Figure 7.

The absence or presence of Munc18 variants does not affect fusion triggering. A–C, Kinetics of the fusion of primed vesicles, triggered by Ca²⁺ uncaging and assayed by membrane capacitance recordings. Data are from recordings presented in Figures 5 and 6 and supplemental Table 1 (available at www.jneurosci.org as supplemental material). A, The time courses of responses in the presence of Munc18-1 and Munc18-2 (normalized to the burst amplitude, 100%) are similar despite the large difference in the absolute ΔC _memb amplitude (refer to Fig. 5 A). A double-exponential function (red lines) was fitted to data points (black and blue traces). B, C, The faster time constant of the exponential fits (τ_fast, mean ± SEM) was statistically indistinguishable between Munc18-1, Munc18-2, and Munc18-1 NV. For other parameters, refer to supplemental Table 1 (available at www.jneurosci.org as supplemental material).
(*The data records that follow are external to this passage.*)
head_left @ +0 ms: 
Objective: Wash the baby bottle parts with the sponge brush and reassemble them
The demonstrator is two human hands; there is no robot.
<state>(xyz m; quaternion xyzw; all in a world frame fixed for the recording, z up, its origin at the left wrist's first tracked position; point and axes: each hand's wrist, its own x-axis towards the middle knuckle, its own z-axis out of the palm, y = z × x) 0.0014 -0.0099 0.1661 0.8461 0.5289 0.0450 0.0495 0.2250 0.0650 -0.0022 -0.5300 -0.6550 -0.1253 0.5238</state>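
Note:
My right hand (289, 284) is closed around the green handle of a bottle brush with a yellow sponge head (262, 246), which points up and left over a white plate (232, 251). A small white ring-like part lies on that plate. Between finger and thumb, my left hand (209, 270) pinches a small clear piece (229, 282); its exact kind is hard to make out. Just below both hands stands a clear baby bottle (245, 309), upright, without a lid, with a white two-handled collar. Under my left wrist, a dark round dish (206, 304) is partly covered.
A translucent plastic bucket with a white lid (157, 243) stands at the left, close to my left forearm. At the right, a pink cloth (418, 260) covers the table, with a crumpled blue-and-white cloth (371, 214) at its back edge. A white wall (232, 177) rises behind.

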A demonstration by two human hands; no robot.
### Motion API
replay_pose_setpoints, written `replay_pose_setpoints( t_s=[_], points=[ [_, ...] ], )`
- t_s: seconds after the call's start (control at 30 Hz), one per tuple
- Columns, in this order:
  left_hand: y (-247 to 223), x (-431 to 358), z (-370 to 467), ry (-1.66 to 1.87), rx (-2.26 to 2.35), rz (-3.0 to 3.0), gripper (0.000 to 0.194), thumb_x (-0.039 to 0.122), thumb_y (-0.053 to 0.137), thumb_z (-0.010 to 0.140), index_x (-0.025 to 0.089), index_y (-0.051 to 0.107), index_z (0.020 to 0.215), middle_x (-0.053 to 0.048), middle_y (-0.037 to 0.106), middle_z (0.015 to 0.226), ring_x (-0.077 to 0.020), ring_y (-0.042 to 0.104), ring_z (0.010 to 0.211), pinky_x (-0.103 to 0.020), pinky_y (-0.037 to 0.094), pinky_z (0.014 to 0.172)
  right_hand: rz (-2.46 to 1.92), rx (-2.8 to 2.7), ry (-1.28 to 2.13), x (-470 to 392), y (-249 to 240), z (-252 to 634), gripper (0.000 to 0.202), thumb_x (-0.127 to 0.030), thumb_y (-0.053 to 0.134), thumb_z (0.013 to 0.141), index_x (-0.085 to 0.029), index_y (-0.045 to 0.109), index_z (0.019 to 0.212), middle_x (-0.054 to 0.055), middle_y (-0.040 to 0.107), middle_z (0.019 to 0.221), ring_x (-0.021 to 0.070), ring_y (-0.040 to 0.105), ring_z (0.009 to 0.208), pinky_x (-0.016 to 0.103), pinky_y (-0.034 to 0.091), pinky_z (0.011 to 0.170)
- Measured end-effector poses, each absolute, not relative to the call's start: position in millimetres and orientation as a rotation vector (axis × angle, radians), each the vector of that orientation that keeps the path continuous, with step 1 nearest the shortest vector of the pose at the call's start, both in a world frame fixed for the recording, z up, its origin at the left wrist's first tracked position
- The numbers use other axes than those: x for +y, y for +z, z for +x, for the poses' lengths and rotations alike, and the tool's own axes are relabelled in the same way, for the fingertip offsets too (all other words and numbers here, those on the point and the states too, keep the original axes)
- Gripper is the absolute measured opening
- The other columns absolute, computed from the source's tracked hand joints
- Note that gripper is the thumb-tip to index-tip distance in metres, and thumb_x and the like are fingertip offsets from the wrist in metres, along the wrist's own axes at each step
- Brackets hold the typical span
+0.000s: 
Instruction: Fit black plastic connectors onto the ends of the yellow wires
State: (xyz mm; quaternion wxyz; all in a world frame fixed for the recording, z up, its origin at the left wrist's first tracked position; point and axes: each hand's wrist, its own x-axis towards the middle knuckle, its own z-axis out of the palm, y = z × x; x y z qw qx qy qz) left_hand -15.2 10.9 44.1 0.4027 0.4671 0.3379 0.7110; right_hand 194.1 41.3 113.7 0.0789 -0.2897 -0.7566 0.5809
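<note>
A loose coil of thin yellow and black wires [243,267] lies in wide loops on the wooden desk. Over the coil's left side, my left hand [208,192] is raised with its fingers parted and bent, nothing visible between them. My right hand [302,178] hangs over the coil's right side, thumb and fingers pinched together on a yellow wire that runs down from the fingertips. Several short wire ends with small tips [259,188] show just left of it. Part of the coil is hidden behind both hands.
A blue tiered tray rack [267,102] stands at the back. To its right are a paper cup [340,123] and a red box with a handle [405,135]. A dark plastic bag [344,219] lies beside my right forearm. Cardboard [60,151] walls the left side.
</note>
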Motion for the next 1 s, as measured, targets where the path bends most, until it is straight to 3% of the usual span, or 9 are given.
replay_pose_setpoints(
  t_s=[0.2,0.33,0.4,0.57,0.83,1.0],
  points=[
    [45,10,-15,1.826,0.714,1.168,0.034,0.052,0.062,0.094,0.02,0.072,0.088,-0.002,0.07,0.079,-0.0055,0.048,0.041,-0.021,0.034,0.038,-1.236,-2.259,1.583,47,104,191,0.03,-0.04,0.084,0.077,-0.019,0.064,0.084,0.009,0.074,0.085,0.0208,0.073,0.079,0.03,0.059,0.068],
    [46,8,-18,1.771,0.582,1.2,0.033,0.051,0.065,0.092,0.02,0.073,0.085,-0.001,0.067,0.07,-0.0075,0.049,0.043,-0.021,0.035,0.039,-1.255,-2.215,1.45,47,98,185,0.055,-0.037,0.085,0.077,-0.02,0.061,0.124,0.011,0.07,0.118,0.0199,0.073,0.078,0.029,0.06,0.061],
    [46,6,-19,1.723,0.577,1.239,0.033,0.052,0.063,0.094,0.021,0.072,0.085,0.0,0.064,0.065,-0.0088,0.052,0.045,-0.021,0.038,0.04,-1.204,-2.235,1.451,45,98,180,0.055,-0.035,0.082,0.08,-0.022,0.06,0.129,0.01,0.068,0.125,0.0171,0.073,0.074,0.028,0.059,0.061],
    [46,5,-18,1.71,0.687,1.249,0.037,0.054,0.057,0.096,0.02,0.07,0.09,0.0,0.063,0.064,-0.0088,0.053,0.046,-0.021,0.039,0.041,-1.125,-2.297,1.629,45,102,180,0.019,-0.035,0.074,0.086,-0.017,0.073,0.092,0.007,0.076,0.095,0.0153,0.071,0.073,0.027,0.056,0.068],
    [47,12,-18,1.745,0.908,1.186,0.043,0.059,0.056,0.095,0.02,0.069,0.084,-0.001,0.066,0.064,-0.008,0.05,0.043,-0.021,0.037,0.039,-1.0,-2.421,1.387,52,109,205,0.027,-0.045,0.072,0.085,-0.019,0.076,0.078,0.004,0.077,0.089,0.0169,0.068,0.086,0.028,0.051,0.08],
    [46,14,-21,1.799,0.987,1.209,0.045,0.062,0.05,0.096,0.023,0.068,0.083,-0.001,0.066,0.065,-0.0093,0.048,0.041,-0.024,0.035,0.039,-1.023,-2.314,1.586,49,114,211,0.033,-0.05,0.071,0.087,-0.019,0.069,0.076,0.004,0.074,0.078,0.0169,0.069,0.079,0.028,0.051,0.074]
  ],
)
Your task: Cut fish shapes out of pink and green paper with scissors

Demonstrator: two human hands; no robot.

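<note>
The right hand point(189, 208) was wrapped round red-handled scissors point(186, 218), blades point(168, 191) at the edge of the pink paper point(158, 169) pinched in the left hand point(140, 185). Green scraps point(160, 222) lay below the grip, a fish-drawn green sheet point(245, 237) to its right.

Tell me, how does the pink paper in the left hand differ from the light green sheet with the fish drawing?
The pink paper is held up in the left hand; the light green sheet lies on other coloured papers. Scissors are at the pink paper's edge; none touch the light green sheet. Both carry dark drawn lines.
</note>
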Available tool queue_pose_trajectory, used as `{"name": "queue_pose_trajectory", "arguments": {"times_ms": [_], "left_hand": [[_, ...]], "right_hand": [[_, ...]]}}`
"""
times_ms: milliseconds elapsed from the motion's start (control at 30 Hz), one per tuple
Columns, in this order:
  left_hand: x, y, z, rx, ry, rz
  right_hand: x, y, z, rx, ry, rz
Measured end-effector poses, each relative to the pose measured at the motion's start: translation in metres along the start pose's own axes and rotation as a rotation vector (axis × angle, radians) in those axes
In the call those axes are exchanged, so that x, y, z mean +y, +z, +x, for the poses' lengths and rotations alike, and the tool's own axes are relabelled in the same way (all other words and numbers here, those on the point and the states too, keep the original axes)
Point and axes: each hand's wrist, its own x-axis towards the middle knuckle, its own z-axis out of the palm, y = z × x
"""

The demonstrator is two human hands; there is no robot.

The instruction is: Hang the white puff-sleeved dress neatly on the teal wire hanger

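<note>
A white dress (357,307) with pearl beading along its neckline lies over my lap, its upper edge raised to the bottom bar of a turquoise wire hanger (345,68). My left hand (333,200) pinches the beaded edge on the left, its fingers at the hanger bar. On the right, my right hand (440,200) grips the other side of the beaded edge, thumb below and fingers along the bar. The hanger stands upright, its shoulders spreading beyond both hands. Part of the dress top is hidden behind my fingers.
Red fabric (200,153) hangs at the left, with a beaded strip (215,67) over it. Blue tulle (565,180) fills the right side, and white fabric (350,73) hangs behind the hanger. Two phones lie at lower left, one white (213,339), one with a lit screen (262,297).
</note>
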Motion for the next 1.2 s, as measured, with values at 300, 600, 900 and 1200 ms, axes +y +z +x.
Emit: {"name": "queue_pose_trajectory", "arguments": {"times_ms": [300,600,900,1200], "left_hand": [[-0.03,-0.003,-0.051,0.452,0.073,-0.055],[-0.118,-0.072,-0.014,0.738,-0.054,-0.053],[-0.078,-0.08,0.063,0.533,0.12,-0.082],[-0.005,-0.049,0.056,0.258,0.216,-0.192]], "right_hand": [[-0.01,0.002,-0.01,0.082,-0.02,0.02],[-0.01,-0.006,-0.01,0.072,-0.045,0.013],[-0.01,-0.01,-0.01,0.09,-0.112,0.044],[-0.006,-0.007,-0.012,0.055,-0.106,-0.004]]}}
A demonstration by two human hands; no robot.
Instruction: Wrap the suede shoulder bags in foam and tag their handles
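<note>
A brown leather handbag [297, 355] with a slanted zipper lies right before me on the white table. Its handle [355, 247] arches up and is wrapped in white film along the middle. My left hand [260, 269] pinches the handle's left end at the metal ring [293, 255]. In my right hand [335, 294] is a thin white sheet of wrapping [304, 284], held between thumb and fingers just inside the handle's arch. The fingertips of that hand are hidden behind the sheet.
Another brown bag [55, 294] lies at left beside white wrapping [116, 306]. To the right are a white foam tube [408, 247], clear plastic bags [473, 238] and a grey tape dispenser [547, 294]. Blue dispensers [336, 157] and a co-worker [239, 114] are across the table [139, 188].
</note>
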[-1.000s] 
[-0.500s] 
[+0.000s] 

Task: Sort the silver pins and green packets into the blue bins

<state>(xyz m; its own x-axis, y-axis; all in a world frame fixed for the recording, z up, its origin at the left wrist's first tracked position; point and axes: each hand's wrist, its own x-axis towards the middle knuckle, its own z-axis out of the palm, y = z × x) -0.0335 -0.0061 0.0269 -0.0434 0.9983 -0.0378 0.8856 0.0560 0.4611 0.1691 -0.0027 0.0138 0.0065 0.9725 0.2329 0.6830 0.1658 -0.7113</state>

D, PMA treatment increased exocytosis in both munc18-1 ^−/− and munc18-1 ^+/− cells by approximately the same factor, showing that the PMA potentiation in embryonic mouse chromaffin cells is not dependent on Munc18-1. Data are means of n = 28 +/− control cells, 31 +/− PMA cells, and 32 −/− PMA cells. E, After PMA treatment, kinetic analysis was possible in munc18-1 ^−/− cells. Shown is the τ_fast from +/− and −/− cells. PMA treatment mildly increased the τ_fast of +/− cells (*p < 0.05), but deletion of Munc18-1 had no effect in the presence of PMA.